SBD/1/Leagues Governing Bodies


     In Minneapolis, Sid Hartman reports that there is "a chance"
that the MLBPA will have a new offer to consider after today's
MLB Exec Committee meeting in Chicago (Minneapolis STAR TRIBUNE,
8/1).  One owner tells the N.Y. TIMES:  "We're going to start
talking economic issues with them as early as this week or next
week."  Baseball's players and the owners need the resuming labor
negotiations "to get a deal and assure the fans peace in our
time," writes Murray Chass in today's N.Y. TIMES.  Chass
continues, notes that, even without a salary cap, owners "could
pay players as little as they want in many cases" and use that
strategy to force the players "to accept whatever position they
adopt.  If the owners were to pursue that strategy, they would do
so with the belief that the players would not strike again.

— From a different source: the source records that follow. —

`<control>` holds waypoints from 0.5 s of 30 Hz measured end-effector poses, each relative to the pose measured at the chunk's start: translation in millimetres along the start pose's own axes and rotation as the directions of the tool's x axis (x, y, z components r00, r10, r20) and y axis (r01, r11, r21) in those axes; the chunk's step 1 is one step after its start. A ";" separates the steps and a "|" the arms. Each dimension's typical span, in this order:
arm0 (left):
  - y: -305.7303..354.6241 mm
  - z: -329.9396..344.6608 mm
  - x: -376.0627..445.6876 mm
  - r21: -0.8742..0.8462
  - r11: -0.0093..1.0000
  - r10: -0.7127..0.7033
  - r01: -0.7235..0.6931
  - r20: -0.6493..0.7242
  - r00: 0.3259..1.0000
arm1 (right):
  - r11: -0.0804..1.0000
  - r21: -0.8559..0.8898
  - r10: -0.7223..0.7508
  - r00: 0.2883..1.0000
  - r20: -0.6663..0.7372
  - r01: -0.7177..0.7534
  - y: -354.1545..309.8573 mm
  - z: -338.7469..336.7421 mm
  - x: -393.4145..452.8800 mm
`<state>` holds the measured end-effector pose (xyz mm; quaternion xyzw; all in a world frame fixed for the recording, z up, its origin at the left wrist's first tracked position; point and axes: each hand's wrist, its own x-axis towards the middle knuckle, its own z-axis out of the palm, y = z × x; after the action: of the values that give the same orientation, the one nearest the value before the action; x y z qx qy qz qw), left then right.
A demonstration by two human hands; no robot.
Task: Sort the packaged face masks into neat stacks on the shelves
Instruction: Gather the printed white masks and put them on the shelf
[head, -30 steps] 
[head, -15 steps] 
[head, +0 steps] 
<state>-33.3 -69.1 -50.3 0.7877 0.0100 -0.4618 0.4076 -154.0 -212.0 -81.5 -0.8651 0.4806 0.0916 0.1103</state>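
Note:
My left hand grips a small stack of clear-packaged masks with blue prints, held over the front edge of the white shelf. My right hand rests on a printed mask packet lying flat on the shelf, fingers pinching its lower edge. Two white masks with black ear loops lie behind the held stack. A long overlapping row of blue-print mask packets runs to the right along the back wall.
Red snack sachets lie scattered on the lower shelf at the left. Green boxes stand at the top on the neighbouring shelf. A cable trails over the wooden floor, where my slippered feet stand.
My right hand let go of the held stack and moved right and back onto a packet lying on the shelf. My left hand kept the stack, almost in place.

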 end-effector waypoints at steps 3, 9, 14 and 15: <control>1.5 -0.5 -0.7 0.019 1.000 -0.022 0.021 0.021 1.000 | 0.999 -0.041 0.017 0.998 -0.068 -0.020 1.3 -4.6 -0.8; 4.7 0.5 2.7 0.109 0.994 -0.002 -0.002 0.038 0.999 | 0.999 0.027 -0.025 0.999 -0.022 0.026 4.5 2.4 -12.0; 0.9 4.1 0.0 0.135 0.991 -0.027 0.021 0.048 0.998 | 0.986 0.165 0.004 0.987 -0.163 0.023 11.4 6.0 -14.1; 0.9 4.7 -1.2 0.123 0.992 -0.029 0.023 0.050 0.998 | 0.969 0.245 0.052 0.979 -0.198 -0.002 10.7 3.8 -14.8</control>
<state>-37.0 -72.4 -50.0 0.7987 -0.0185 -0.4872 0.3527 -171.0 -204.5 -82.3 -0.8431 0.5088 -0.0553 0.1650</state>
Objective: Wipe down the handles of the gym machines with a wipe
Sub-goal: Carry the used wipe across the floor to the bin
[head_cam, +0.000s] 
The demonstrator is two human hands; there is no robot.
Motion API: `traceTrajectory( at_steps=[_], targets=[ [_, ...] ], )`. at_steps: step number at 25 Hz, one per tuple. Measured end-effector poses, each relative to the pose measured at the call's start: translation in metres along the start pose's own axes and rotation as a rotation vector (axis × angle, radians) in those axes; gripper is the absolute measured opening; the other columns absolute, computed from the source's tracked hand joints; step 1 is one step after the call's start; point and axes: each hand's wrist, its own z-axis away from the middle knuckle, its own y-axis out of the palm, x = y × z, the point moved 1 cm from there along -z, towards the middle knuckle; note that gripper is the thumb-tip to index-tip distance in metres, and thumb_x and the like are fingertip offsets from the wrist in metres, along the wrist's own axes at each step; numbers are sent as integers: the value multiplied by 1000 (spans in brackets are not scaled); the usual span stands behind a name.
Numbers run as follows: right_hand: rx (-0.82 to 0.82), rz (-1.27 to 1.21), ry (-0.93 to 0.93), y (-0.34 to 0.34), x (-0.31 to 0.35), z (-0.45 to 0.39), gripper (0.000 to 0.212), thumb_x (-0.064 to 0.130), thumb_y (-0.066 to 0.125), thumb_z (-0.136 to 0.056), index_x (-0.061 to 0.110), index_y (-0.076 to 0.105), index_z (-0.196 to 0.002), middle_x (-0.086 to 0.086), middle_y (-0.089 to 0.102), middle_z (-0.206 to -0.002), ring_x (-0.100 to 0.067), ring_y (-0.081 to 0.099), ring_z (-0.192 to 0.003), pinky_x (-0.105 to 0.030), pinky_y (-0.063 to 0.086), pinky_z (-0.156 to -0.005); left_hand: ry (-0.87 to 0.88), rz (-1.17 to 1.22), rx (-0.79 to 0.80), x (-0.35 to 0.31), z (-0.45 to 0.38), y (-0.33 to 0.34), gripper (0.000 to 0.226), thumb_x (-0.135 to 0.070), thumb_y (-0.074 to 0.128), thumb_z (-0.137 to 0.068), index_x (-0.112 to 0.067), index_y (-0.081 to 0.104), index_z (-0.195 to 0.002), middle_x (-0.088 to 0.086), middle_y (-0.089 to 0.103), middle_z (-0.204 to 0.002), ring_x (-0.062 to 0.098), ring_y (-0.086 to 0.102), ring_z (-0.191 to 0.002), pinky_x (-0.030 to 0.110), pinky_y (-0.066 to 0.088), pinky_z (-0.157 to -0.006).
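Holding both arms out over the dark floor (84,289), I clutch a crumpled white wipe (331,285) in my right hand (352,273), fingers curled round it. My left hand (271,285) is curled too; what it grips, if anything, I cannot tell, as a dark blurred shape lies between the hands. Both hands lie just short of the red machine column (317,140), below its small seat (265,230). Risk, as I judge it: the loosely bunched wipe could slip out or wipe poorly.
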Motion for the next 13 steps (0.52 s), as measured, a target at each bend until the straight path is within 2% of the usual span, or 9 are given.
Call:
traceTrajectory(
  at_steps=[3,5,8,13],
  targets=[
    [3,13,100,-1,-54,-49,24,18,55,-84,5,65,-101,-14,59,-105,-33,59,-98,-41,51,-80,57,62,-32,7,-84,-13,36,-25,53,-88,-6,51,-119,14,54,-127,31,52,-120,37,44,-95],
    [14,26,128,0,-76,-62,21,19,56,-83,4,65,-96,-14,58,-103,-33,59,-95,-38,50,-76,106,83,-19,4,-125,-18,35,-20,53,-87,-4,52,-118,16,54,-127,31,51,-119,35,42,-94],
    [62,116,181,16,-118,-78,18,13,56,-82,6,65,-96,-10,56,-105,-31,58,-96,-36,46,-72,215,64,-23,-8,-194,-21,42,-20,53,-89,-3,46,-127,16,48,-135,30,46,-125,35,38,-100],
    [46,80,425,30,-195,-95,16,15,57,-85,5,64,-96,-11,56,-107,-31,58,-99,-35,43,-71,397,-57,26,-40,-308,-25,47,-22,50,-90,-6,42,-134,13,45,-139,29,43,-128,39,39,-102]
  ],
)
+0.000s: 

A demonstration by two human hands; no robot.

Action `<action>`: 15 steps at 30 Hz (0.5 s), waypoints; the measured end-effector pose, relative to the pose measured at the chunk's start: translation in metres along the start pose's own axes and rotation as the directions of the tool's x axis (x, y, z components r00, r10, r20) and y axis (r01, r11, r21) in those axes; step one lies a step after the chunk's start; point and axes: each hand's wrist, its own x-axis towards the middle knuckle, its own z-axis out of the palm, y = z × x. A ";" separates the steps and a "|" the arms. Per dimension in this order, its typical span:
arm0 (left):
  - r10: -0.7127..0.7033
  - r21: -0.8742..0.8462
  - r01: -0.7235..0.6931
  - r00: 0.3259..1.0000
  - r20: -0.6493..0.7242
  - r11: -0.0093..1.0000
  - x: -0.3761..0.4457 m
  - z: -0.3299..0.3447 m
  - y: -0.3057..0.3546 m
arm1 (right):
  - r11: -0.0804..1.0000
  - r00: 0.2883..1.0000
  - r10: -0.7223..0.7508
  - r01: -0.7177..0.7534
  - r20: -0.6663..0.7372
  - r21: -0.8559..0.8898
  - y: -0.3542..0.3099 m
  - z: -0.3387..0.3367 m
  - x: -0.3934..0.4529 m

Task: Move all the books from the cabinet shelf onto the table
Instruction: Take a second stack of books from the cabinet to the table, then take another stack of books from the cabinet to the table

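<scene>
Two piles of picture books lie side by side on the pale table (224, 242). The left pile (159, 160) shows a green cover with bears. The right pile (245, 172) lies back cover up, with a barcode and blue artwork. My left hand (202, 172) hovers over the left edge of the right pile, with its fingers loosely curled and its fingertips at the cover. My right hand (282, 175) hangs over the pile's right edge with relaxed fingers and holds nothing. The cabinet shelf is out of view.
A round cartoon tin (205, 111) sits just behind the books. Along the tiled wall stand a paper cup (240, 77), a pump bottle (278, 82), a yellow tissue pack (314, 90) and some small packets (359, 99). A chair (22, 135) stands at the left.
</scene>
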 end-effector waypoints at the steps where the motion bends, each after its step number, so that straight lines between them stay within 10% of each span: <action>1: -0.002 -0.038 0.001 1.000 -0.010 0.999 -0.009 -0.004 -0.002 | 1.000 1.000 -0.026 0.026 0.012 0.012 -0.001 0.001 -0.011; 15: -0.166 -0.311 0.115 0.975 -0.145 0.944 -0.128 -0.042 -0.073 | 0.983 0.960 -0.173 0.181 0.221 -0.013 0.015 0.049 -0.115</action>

Indeed, the players prefer a new agreement to a new work
stoppage, but they are unlikely to accept a deal at any cost"
(N.Y. TIMES, 8/1).
     LEGAL TEAMS:  As of now, according to Chass, the legal
lineup for both sides will be:  Stanley Jaspan, Rob Manfred and
Frank Coonelly for the owners, and Lauren Rich, Michael Weiner
and Steve Fehr for the players.  Chass notes the possibility that
Randy Levine, currently New York City Commissioner of Labor
Relations and former representative for the Yankees, could be
added to the owners' legal team.  If Levin is hired, it could be
as head of the owners' negotiating committee (N.Y. TIMES, 8/1).
     NEW RULES:  In San Francisco, Tim Keown writes on the recent
anti-fan actions by such players as Jack McDowell and Chili
Davis, "Two years ago, those incidents would have been
insignificant, quirky sidelights, hardly front-page news.  Not
any more.  The strike changed the rules, turned every incident
into a further sign of deterioration, a small glimpse of the
empire's decline" (S.F. CHRONICLE, 8/1).